Start of Block

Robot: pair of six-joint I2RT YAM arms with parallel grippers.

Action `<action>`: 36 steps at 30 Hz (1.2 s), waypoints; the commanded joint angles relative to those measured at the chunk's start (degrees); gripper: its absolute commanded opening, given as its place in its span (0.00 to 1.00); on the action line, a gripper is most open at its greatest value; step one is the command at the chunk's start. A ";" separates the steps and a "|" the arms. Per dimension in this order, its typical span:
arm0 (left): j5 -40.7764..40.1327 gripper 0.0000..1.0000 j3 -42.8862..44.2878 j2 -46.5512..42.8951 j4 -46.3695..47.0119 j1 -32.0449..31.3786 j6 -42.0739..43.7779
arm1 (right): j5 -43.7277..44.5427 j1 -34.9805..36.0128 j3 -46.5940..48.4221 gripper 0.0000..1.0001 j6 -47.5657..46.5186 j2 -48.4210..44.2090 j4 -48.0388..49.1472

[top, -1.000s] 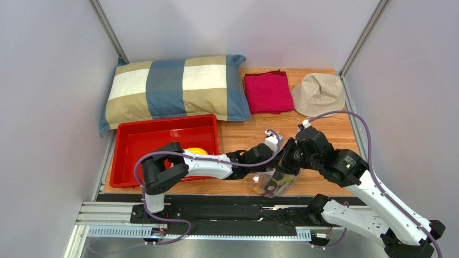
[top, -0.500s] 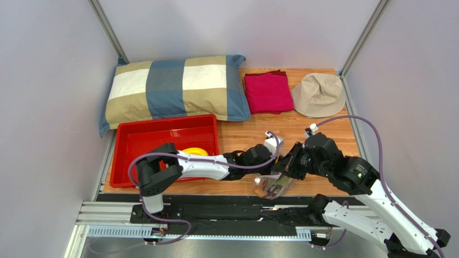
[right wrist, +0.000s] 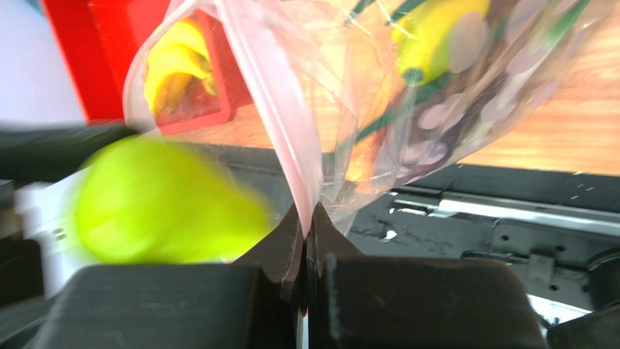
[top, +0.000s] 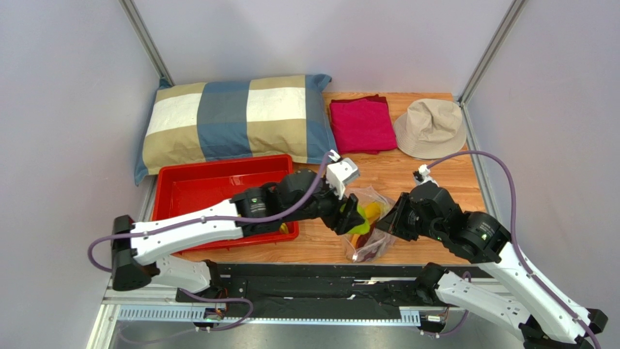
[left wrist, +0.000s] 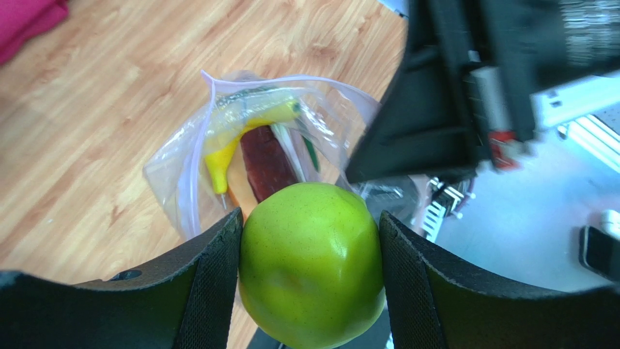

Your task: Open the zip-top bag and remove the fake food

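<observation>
My left gripper [left wrist: 309,218] is shut on the round green fruit [left wrist: 311,269] and holds it just above the open mouth of the zip-top bag [left wrist: 175,171]. In the top view this gripper [top: 352,217] and the fruit [top: 360,227] hang over the bag [top: 370,243] near the table's front edge. My right gripper [right wrist: 307,218] is shut on the bag's pink zip strip [right wrist: 273,109] and holds the mouth up. A yellow banana [left wrist: 231,138], a dark red piece [left wrist: 265,166] and green bits lie inside the bag.
A red tray [top: 196,190] stands left of the bag with a yellow toy [right wrist: 175,73] in it. A checked pillow [top: 233,123], a pink cloth [top: 362,125] and a beige hat [top: 431,127] lie at the back. A black rail runs along the front edge.
My left gripper has come up out of the bag with the green fruit and drawn back towards the tray. My right gripper still pinches the bag's edge, which now stands more open.
</observation>
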 commanded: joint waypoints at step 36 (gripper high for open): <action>-12.07 0.99 -17.17 -28.97 -35.29 51.82 -16.54 | -11.54 0.68 8.53 0.00 -12.55 16.50 10.26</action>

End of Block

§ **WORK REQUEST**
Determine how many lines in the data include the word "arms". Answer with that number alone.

§ **FINAL ANSWER**
2